In the years before the last state election, we announced a coherent set of policies and more than previous Oppositions had done. As a result, the Government and media were never able to call us a policy free zone and before and after the election Labor adopted many of our policies.

With the exception of our IR policy, which Labor successfully poisoned with Workchoices, our other policies were well received. And the vast bulk of those policies remain available for confirmation by the Coalition and they include real reform of the public sector.

The question about courage is clearly for both sides of Parliament. It’s not just the Government in the firing line.

Having turned the tide against the Government at the 2007 state election and consolidated the momentum in the mid-term by-elections, voters now want to see the strength of our resolve to fix NSW’s problems.

If for example we were to approach the next election with a small target strategy minimising exposure of policies and relying on the Labor Party to keep stabbing themselves, then voters could rightly ask – what will change if we are elected to Government?

NSW is beyond more of the same and unless we take the community with us on our reform program, we could also suffer the same one-term fate of the Greiner Government.

Part of taking the community with us is doing what we did in the run up to the last election that is openly discussing real reform. We must do that again – have the courage of our convictions.

So to my colleagues here today and others as they read this speech, we must ensure we stand for something.

Winning Government by default of a collapsing Labor Party will certainly give you a Ministerial salary but won’t give the community the policy debate and real reform they so desperately need in NSW.

And an election win is not guaranteed by any means. Unless Liberals stand for something, you may witness the biggest near-miss in the state’s history.

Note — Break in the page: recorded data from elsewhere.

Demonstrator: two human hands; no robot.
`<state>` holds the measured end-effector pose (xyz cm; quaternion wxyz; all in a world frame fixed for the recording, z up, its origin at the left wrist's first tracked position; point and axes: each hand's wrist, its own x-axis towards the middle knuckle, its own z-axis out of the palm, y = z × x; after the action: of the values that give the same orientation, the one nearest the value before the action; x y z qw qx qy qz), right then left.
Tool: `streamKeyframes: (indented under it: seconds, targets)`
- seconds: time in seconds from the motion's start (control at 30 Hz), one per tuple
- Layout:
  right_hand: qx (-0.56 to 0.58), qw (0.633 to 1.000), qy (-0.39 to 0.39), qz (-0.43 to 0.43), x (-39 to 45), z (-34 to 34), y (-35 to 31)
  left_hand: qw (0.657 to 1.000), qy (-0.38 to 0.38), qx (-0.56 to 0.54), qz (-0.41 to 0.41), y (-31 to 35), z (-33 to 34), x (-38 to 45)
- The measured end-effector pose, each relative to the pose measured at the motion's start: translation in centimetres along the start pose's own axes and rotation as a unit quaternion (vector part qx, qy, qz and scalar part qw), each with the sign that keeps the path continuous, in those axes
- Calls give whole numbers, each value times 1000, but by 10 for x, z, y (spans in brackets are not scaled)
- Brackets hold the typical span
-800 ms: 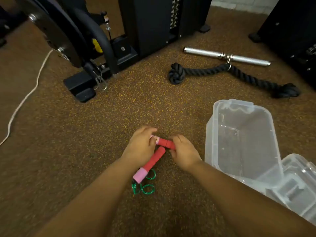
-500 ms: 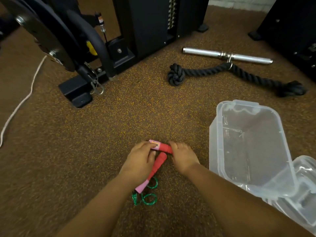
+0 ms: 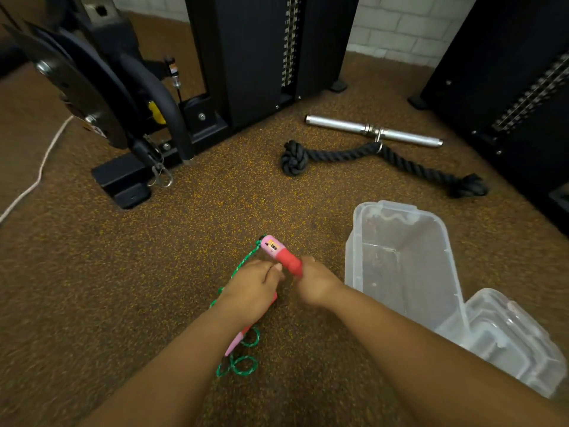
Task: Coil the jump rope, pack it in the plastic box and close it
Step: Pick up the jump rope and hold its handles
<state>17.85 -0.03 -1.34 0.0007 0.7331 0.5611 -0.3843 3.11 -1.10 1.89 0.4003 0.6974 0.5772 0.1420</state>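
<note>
Head view: the right hand [image 3: 317, 283] is closed around one red handle [image 3: 281, 255] of the jump rope (pink end up); the left hand [image 3: 252, 291] grips the other handle [image 3: 238, 337], green cord [image 3: 243, 365] looped on the floor [image 3: 123, 288], beside the open plastic box [image 3: 400, 260]

green rope [image 3: 243, 266], red-pink handles [image 3: 281, 255], clear box [image 3: 400, 260], brown yellow-speckled floor [image 3: 154, 272]
</note>
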Motion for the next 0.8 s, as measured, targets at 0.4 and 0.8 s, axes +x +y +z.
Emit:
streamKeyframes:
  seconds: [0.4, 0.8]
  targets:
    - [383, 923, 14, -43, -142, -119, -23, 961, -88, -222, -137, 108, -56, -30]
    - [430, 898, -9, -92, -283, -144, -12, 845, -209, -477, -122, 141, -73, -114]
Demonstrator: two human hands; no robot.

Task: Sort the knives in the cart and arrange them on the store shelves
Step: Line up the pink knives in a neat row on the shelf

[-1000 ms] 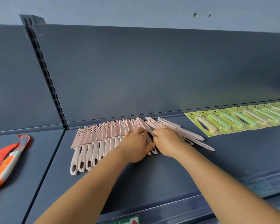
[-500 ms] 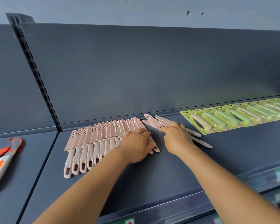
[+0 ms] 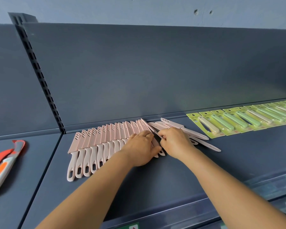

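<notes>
Left hand (image 3: 141, 148) rests flat on the overlapping row of pink knives (image 3: 96, 142) along the shelf's (image 3: 172, 182) back edge; right hand (image 3: 175, 142) pinches one pink knife (image 3: 153, 129) beside it.

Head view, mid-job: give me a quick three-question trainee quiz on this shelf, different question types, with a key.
1. True or false: the row of pink knives lies fanned, handles toward the person.
2. Multiple choice: what lies to the right of the loose pink knives on the same shelf? A) orange knives B) green carded packs C) a cart
3. Fill in: the left hand rests on the row's ____ end, while the right hand handles a knife beside it.

Key: 1 true. 2 B, the green carded packs; the orange knives lie on the shelf section to the left. 3 right.
</notes>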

The Labor Government is hopefully in terminal decline and it really is now up to the Opposition to demonstrate a hunger to govern.
 
We need to also remember the election is not the end point. If winning office at any cost was really all we’re about, then we’re just as bad as Labor.

We need to deliver a game changing strategy for the state, which improves life for the community.

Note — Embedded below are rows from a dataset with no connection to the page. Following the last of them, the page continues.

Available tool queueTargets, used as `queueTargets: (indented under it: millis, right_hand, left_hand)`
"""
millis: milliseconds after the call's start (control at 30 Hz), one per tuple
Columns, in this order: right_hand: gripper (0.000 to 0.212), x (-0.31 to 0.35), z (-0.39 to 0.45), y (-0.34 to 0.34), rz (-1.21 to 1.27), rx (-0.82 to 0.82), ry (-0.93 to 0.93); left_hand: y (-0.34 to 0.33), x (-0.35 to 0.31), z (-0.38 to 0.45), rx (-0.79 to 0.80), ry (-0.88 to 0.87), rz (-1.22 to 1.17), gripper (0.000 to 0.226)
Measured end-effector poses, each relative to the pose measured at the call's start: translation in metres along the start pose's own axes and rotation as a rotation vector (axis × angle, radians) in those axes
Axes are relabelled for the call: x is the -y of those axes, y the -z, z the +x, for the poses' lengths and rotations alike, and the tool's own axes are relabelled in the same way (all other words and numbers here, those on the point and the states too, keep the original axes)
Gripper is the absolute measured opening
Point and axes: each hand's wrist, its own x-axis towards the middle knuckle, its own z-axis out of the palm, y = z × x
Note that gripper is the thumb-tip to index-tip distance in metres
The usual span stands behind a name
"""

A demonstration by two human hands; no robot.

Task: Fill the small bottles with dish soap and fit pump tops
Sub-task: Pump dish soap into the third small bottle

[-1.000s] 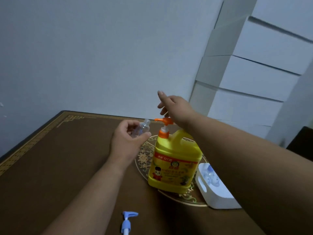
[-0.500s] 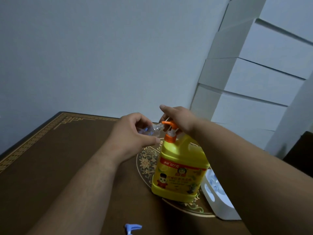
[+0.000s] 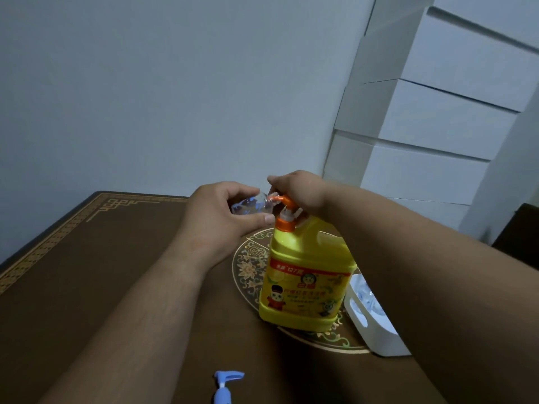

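Dish soap jug (image 3: 306, 284) stands upright on the brown table (image 3: 87, 287), yellow with an orange pump head (image 3: 284, 209), and it sits on the round gold ornament (image 3: 248, 269) that is printed on the table top. The left hand (image 3: 221, 214) holds a small clear bottle (image 3: 250, 205) in the air — the fingers and the thumb are curled round it, so this grip is grasping the bottle. The bottle is tilted almost on its side, and its mouth points to the right and meets the spout of the orange pump. The right hand (image 3: 300, 191) lies on top of the pump head, palm down, the fingers bent over it; it presses on the pump and does not close round it as far as I can see.

Just to the right of the jug, partly behind the right forearm, there is a white plastic tray (image 3: 370, 328); inside it some clear pieces are visible, but they are too blurred to name. Near the lower edge of the view a blue pump top (image 3: 226, 384) lies on the table, well apart from the jug and from both hands.

Behind the table is a plain pale wall (image 3: 175, 97) — and at the right a stack of white boxes (image 3: 431, 135).
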Motion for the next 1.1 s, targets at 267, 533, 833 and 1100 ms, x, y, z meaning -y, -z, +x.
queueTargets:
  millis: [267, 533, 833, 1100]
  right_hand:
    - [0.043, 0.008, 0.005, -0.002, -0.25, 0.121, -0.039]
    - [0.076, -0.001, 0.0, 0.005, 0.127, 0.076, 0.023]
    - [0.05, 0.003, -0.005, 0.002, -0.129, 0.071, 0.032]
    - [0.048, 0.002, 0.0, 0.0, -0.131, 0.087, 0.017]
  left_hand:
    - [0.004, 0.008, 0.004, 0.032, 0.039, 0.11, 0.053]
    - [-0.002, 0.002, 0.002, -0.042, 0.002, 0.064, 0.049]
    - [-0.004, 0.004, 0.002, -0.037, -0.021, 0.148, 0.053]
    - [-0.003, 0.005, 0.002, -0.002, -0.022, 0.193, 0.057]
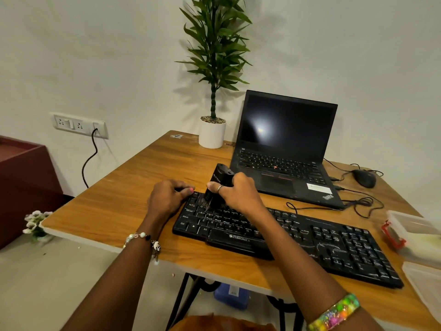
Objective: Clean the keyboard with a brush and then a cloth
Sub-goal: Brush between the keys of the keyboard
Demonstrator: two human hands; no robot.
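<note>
Right hand grips brush at keyboard left edge.

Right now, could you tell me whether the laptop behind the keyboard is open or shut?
Open. The laptop has its lid raised, showing its dark screen and its own keys, on the table behind the keyboard.

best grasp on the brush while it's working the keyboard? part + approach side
Grip the black upper body of the brush, coming from above and the right, as the right hand does now. The brush stands nearly upright, bristles down on the keyboard, so only the top block is free. The left hand rests at the keyboard's left corner.
</note>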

Let’s remember that and find a little courage to deliver real reform and take the community with us.

Liberals need to stand for more than political opportunism and stunts. When push comes to shove, I know I want a Liberal Party with strong values and determination.

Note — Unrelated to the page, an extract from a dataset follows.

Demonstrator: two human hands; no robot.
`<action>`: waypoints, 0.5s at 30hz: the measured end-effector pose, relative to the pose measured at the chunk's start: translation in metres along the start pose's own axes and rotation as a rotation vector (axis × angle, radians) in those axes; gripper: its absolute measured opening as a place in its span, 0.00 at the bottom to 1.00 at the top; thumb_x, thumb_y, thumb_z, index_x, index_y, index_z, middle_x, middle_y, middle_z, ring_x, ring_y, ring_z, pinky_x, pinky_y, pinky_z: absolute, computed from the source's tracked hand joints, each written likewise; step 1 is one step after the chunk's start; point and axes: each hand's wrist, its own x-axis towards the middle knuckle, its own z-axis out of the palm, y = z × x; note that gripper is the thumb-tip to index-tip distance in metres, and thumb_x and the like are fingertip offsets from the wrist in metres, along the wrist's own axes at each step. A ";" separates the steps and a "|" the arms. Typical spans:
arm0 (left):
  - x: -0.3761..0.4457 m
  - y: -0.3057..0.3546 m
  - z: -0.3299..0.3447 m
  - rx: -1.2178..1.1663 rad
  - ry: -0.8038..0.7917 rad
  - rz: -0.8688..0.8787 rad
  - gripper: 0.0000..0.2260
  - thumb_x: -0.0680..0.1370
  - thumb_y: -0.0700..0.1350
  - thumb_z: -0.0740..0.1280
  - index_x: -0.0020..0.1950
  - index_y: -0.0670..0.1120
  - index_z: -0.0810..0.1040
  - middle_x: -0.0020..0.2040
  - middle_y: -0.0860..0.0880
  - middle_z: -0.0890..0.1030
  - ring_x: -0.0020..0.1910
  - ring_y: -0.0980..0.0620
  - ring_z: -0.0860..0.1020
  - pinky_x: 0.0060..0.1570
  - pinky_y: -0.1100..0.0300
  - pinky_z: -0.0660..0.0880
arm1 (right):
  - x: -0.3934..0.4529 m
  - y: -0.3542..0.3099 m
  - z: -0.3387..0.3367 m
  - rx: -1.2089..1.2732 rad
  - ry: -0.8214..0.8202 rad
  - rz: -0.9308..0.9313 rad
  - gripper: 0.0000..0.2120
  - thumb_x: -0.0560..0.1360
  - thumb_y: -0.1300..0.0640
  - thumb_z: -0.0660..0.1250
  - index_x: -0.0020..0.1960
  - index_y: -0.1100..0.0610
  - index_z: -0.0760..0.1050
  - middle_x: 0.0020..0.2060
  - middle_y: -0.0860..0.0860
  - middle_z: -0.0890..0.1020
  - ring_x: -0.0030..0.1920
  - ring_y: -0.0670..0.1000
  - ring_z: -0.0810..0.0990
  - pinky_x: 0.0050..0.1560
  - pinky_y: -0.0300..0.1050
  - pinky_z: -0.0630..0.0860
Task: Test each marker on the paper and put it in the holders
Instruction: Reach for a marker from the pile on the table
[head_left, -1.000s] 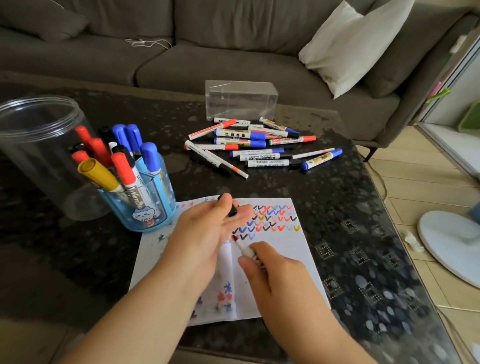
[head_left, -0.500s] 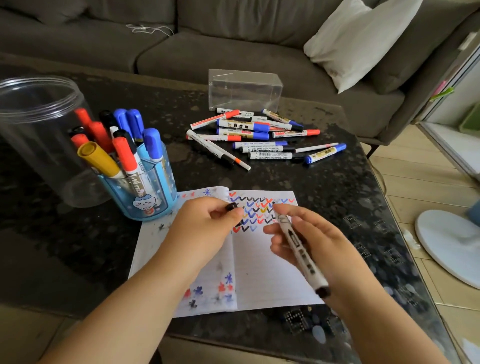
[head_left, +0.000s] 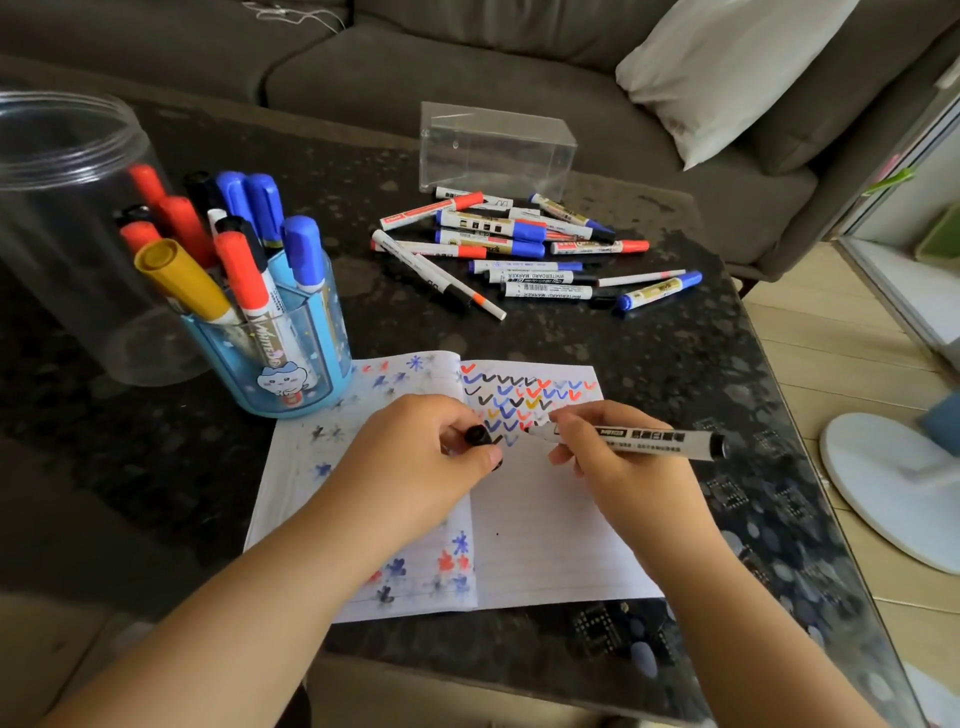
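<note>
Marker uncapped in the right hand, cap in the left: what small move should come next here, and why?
Probably lower the tip and draw one more tick. The right hand grips the uncapped marker with its tip at the end of the rows of ticks on the paper, and the left hand pinches the black cap off to the side.

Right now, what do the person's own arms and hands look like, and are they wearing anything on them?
Both forearms are bare as far as the picture shows: no sleeves, gloves, watch or bracelet in view. The left hand and right hand show no rings on the fingers that can be seen. The one thumbnail that shows, on the left hand, looks short and unpainted. No markings show on either arm.
</note>
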 end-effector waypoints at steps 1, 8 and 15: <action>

We have a great story to tell and it’s yet to be told. I wouldn’t leave it much longer or Labor will build their own version of our story.

Coalition is Life – without it we don’t exist in NSW

Mostly today I‘ve talked about the Liberal Party but we can only win Government in NSW in coalition with the Nationals.

That’s a fact of life and it explains why our political partnership in NSW has been so strong for generations and will remain so. And it is not the only reason I’m delighted to have Andrew Stoner join us today.

In the long campaign before the 2007 Election, Andrew was one of the people I could really rely on – someone who didn’t shy away from responsibility and someone who had real courage.

When you are in the trenches, you want to make sure the person next to you is friend not foe.

It was because of a few people like Andrew who held their courage in the face of overwhelming odds that we made such good progress in the 2007 election.

Deborah and I remain indebted to Andrew and Cathy for their strong values and their friendship. I’ve asked Andrew to say a few words about the challenges ahead for the National Party over the next 21 months.

Please welcome the Leader of the National Party, Andrew Stoner.